- Explain the importance of grouping and sorting data stored in a database
- Group and sort data with the
GROUP BY()
andORDER BY()
keywords - Craft advanced queries using aggregator functions along with sorting keywords and other conditional clauses
SQL isn't picky about how it returns data to you, based on your queries. It will simply return the relevant table rows in the order in which they exist in the table. This is often insufficient for the purposes of data analysis and organization.
How common is it to order a list of items alphabetically? Or numerically from least to greatest?
We can tell our SQL queries and aggregate functions to group and sort our data using a number of clauses:
ORDER BY()
GROUP BY()
HAVING
ASC
/DESC
LIMIT
Let's take a closer look at how we use these keywords to narrow our search criteria as well as to order and group it.
Some cats are very famous, and accordingly very wealthy. Our Pet's Database will have a Cats table in which each cat has a name, age, breed and net worth. Our database will also have an Owners table and cats_owners
join table so that a cat can have many owners and an owner can have many cats.
Creating the Database:
Create the database in your terminal with the following:
sqlite3 pets_database.db
Creating the tables:
In the sqlite3>
prompt in your terminal:
Cats table:
CREATE TABLE cats (
id INTEGER PRIMARY KEY,
name TEXT,
age INTEGER,
breed TEXT,
net_worth INTEGER
);
Owners Table:
CREATE TABLE owners (id INTEGER PRIMARY KEY, name TEXT);
Cats Owners Table:
CREATE TABLE cats_owners (
cat_id INTEGER,
owner_id INTEGER
);
Inserting the values:
Cats:
INSERT INTO cats (id, name, age, breed, net_worth) VALUES (a, "Maru", 3, "Scottish Fold", 1000000);
INSERT INTO cats (id, name, age, breed, net_worth) VALUES (2, "Hana", 1, "Tabby", 21800);
INSERT INTO cats (id, name, age, breed, net_worth) VALUES (3, "Grumpy Cat", 4, "Persian", 181600);
INSERT INTO cats (id, name, age, breed, net_worth) VALUES (4, "Lil' Bub", 2, "Tortoiseshell", 200000);
Owners:
INSERT INTO owners (name) VALUES ("mugumogu");
INSERT INTO owners (name) VALUES ("Sophie");
INSERT INTO owners (name) VALUES ("Penny");
Cats Owners:
INSERT INTO cats_owners (cat_id, owner_id) VALUES (3, 2);
INSERT INTO cats_owners (cat_id, owner_id) VALUES (3, 3);
INSERT INTO cats_owners (cat_id, owner_id) VALUES (1, 2);
SELECT column_name, column_name
FROM table_name
ORDER BY column_name ASC|DESC, column_name ASC|DESC;
ORDER BY()
will automatically sort the returned values in ascending order. Use the DESC
keyword, as above, to sort in descending order.

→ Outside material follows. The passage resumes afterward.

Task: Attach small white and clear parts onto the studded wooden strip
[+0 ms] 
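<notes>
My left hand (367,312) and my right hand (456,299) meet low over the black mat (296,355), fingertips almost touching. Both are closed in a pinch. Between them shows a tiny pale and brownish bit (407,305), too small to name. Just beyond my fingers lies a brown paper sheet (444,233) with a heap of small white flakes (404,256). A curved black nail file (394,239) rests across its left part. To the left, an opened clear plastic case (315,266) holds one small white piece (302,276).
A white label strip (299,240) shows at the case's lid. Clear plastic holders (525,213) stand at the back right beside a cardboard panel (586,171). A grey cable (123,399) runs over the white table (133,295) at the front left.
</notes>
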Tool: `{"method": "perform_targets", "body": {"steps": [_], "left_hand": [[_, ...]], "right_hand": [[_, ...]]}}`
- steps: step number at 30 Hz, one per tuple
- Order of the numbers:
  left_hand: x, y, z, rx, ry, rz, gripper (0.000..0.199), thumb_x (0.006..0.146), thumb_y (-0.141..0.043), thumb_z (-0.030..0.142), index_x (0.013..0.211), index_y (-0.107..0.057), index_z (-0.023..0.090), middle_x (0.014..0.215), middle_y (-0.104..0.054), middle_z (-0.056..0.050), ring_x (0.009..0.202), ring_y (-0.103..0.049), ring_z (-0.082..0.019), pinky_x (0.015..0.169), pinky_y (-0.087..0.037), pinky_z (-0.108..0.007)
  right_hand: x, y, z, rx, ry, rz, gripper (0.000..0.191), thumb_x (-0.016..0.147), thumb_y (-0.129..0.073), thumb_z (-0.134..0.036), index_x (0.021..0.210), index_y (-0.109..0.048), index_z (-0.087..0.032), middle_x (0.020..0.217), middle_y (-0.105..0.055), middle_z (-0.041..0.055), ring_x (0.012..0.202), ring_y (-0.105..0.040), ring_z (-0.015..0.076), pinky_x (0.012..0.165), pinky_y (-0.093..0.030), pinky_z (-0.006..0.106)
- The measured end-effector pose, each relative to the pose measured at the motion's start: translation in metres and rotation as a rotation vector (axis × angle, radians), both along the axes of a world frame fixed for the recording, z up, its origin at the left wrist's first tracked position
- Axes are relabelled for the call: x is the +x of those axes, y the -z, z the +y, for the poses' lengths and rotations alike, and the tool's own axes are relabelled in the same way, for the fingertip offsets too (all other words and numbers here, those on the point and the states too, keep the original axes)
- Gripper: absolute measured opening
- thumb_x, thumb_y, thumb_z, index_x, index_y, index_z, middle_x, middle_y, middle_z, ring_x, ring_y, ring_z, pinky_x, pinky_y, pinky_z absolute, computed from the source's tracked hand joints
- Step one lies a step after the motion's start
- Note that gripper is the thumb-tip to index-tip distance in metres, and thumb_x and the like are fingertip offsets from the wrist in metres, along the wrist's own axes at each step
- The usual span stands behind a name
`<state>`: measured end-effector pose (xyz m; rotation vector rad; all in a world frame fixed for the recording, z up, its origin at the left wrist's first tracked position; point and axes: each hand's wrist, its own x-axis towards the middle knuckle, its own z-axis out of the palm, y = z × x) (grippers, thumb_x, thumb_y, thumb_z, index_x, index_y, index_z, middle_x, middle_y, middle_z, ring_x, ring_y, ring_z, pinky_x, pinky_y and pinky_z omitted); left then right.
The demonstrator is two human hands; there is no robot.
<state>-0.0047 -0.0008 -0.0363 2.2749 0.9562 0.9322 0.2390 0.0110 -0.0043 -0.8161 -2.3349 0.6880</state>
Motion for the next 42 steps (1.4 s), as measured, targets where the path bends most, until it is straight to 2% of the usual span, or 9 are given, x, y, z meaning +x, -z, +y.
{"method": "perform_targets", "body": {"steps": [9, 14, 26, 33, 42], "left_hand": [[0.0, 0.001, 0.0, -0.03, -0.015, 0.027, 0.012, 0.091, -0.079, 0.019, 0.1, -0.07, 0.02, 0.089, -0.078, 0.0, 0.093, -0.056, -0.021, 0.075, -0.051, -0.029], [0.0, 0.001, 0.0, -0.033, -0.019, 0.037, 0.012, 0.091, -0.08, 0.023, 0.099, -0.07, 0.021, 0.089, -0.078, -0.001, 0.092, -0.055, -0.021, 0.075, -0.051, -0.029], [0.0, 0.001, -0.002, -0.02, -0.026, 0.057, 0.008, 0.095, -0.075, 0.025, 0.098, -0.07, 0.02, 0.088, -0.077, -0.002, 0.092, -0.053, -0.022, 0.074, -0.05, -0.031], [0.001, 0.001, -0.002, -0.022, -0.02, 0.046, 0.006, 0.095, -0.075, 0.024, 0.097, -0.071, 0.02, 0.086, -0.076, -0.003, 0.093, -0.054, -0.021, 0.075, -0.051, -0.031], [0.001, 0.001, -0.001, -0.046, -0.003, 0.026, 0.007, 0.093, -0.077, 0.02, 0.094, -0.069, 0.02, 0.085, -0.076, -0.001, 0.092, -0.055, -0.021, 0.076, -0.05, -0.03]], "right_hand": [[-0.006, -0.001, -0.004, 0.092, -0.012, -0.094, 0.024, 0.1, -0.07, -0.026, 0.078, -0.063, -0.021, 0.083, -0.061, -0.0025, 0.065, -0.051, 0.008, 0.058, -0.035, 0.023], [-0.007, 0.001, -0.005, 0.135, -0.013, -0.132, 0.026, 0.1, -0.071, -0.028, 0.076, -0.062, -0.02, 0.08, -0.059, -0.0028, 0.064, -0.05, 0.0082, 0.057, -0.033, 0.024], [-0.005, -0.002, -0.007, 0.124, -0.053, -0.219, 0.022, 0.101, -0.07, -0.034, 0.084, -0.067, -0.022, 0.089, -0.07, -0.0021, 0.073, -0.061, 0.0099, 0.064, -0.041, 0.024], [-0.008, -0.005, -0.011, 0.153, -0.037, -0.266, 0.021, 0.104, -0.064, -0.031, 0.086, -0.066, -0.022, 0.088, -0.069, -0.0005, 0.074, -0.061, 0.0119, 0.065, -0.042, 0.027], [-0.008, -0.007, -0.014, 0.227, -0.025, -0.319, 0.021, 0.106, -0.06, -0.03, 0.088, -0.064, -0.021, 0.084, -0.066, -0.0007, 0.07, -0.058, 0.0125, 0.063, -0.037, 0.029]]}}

Imagine you're working for an important investment firm in Manhattan. The investors are interested in investing in a lucrative and popular cat. They need your help to decide which cat that will be. They want a list of famous and wealthy cats. We can do that with a basic SELECT
statement:
SELECT * FROM cats WHERE net_worth > 0;
This will return:
name age breed net_worth
--------------- ---------- ------------- ----------
Maru 3 Scottish Fold 1000000
Hana 1 Tabby 21800
Grumpy Cat 4 Persian 181600
Lil' Bub 2 Tortoiseshell 2000000
Our investors are busy people though. They don't have time to manually sort through this list of cats for the best candidate. They want you to return the list to them with the cats sorted by net worth, from greatest to least.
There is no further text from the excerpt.